Data to examine ::
============

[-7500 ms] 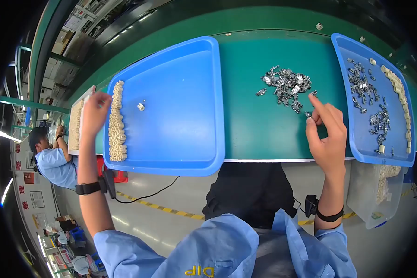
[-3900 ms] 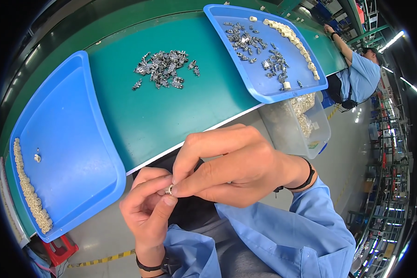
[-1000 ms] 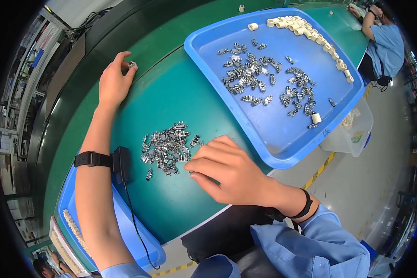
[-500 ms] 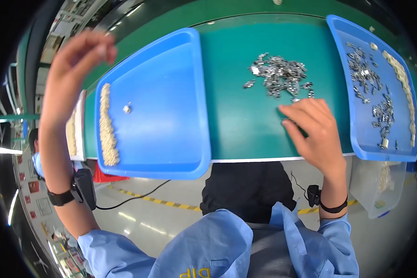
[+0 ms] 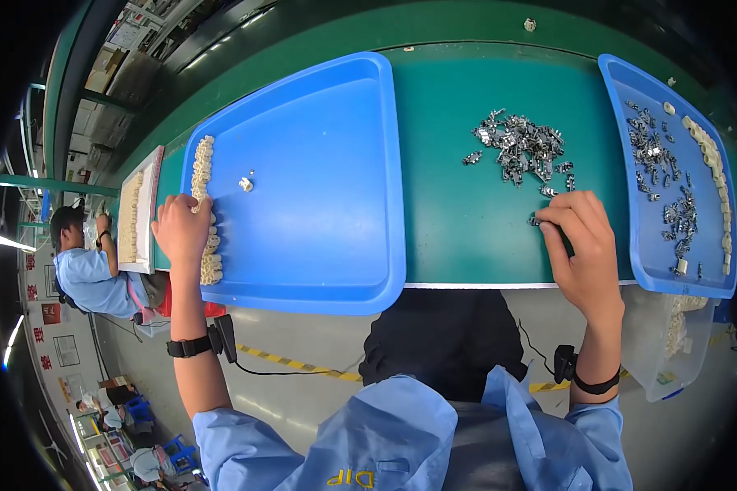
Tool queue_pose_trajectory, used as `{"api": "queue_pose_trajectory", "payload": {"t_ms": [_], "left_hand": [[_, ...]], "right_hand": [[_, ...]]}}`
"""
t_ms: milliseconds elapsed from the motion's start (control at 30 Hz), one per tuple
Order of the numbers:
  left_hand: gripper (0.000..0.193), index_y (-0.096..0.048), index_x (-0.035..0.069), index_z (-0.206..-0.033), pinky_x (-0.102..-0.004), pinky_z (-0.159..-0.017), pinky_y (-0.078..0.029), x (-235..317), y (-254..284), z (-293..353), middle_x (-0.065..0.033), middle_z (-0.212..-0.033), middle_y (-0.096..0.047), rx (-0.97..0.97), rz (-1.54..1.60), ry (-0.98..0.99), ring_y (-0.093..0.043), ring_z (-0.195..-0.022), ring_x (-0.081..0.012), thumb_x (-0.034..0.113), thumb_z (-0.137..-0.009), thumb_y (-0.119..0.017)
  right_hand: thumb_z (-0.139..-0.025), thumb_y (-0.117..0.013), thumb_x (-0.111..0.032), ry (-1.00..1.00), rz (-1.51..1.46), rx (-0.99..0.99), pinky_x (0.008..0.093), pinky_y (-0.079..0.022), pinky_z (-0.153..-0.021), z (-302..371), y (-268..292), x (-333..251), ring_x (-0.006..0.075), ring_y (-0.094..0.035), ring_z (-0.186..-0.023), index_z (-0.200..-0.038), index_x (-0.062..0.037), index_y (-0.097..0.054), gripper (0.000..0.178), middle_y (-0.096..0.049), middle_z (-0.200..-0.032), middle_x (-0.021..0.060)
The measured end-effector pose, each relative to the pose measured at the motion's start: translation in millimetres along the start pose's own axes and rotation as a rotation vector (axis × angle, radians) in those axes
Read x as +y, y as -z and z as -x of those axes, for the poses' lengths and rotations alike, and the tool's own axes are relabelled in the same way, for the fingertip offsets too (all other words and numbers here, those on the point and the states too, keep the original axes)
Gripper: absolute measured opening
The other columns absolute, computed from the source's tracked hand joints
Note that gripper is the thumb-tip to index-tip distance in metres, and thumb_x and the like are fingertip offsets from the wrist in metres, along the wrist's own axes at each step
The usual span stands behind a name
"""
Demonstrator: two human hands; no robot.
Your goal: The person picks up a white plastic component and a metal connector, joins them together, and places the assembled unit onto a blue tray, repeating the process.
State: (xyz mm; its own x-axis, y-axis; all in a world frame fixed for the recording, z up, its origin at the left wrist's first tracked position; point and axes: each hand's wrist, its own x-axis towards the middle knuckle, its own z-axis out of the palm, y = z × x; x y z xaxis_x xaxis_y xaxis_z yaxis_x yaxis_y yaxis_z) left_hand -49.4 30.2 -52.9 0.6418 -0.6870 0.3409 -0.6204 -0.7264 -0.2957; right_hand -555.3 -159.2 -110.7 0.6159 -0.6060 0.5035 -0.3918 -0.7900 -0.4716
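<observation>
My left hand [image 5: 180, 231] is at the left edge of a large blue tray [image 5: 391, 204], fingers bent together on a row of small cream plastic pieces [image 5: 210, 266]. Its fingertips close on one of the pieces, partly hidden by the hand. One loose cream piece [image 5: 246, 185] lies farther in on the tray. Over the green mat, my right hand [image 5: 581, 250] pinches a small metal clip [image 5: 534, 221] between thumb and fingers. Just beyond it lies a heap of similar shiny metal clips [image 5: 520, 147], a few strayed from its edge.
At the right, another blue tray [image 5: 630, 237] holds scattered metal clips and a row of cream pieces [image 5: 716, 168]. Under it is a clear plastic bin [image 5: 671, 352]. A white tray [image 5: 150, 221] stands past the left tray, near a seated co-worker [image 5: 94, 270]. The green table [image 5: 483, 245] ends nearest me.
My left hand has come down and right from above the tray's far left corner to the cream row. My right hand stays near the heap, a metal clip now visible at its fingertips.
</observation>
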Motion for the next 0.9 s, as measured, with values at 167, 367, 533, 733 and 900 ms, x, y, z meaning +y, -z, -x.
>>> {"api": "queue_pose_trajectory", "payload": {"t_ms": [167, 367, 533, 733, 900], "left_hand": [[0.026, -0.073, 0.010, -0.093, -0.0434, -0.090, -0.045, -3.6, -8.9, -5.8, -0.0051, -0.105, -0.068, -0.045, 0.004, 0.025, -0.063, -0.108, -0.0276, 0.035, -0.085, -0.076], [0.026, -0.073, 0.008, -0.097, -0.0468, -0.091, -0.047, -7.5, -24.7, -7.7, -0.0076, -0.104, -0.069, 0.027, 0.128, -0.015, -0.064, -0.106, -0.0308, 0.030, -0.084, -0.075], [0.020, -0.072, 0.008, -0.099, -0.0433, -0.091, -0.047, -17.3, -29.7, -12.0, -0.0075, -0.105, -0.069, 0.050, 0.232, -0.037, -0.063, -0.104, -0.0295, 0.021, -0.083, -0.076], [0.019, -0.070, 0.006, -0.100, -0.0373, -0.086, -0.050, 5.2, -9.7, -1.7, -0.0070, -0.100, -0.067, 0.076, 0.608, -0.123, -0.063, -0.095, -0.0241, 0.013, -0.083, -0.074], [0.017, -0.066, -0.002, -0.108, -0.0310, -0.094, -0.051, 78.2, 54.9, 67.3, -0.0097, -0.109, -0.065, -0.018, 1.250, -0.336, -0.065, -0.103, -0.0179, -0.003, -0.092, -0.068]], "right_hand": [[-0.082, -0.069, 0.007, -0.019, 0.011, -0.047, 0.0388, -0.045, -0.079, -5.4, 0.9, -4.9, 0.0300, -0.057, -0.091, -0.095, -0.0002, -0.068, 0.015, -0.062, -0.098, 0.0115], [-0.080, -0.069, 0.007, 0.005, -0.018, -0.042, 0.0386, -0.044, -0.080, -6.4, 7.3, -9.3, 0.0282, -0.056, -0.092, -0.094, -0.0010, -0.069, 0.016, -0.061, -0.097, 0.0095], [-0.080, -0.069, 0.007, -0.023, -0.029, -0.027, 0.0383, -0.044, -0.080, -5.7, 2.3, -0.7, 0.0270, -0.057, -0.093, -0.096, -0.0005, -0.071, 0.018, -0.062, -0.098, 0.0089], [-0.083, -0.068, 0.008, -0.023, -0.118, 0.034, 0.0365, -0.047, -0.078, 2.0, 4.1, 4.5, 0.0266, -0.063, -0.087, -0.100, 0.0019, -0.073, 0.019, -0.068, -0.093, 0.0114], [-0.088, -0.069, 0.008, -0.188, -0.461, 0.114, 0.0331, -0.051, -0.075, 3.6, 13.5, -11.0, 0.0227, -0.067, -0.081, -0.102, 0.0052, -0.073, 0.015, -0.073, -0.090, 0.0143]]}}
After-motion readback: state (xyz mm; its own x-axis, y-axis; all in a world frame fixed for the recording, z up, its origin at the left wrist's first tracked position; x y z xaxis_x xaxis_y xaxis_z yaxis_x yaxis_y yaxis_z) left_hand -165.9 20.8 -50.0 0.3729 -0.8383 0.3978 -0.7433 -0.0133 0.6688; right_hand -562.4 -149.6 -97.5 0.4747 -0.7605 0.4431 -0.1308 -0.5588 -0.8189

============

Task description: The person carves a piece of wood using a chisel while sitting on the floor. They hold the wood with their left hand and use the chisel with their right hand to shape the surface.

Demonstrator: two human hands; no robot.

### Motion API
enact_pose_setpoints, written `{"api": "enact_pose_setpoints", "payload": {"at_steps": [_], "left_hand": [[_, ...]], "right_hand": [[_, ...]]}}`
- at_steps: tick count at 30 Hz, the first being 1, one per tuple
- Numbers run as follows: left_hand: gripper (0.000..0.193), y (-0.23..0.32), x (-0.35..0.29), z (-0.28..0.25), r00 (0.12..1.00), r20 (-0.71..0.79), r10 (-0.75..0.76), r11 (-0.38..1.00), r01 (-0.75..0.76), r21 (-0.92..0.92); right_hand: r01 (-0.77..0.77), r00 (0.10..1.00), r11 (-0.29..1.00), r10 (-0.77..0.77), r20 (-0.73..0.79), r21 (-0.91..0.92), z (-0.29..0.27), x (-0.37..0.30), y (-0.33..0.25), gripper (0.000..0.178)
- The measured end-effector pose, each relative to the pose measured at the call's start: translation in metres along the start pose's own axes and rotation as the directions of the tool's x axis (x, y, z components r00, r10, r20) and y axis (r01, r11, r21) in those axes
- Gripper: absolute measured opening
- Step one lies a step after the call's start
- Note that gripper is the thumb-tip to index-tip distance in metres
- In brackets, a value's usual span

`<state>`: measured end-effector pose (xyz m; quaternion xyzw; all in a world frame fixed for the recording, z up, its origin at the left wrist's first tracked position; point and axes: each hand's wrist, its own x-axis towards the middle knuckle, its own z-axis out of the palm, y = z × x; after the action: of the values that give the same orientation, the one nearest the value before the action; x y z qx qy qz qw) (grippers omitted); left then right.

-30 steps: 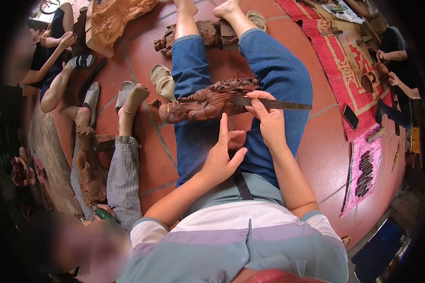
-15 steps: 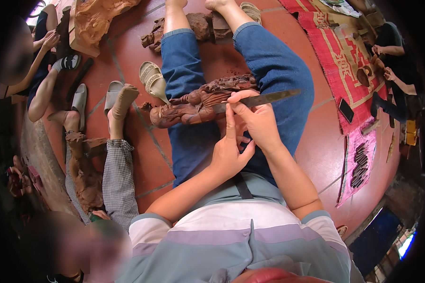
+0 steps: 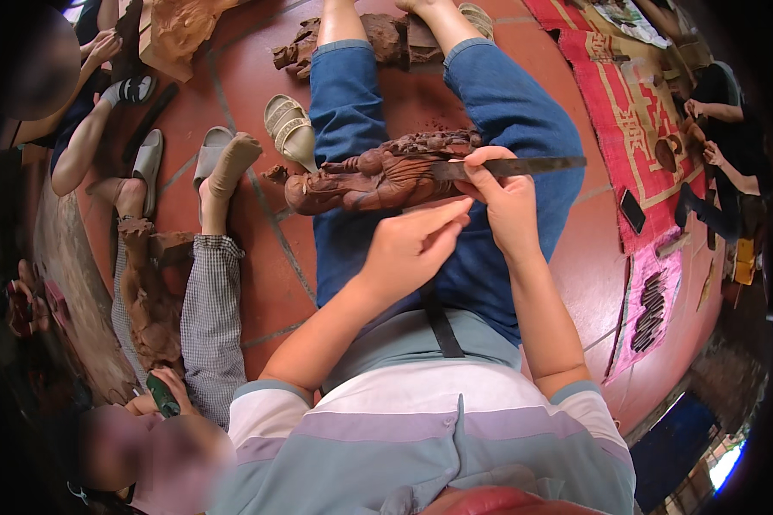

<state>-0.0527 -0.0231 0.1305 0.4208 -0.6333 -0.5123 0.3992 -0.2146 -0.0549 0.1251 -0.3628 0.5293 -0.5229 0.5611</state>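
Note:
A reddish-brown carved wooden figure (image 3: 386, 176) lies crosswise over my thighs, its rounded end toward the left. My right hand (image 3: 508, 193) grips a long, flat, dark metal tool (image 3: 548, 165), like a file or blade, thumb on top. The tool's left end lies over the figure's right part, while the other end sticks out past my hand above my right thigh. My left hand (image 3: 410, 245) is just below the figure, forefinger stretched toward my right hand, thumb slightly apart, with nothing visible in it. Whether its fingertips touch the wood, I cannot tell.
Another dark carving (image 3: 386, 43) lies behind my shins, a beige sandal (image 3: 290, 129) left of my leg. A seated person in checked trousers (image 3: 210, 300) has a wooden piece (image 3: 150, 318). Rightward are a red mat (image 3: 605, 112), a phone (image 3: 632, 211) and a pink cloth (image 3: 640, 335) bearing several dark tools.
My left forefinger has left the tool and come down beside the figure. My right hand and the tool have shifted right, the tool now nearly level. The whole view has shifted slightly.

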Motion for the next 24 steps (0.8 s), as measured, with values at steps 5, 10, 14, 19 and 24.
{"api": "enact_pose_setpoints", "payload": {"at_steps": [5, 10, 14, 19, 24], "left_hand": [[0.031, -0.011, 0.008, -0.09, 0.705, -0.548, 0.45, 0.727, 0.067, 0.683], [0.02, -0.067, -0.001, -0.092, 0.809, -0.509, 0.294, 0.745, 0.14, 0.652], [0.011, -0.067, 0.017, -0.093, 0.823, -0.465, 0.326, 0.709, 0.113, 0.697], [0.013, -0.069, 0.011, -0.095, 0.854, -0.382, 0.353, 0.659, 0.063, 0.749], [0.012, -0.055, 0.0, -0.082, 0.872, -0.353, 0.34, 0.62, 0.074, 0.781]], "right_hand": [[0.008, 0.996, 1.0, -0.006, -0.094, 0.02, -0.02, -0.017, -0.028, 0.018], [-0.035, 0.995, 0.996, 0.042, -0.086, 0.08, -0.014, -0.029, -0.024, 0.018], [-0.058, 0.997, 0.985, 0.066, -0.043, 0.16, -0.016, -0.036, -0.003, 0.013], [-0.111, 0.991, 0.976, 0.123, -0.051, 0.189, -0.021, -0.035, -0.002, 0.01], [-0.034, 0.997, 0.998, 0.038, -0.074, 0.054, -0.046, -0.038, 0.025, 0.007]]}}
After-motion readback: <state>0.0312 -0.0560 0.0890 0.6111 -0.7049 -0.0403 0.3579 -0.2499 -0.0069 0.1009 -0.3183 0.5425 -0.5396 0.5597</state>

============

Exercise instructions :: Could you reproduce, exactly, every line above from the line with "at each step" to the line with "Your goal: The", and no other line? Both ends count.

Answer section ::
Note that gripper is the thumb-tip to index-tip distance in metres, and thumb_x and the like are fingertip offsets from the wrist in metres, along the wrist's own axes at each step
The usual span stands behind a name
"""
Demonstrator: two human hands; no robot.
Your goal: The person picks up a white plastic component and a metal connector, joins them together, and places the assembled unit onto a blue tray, repeating the process.

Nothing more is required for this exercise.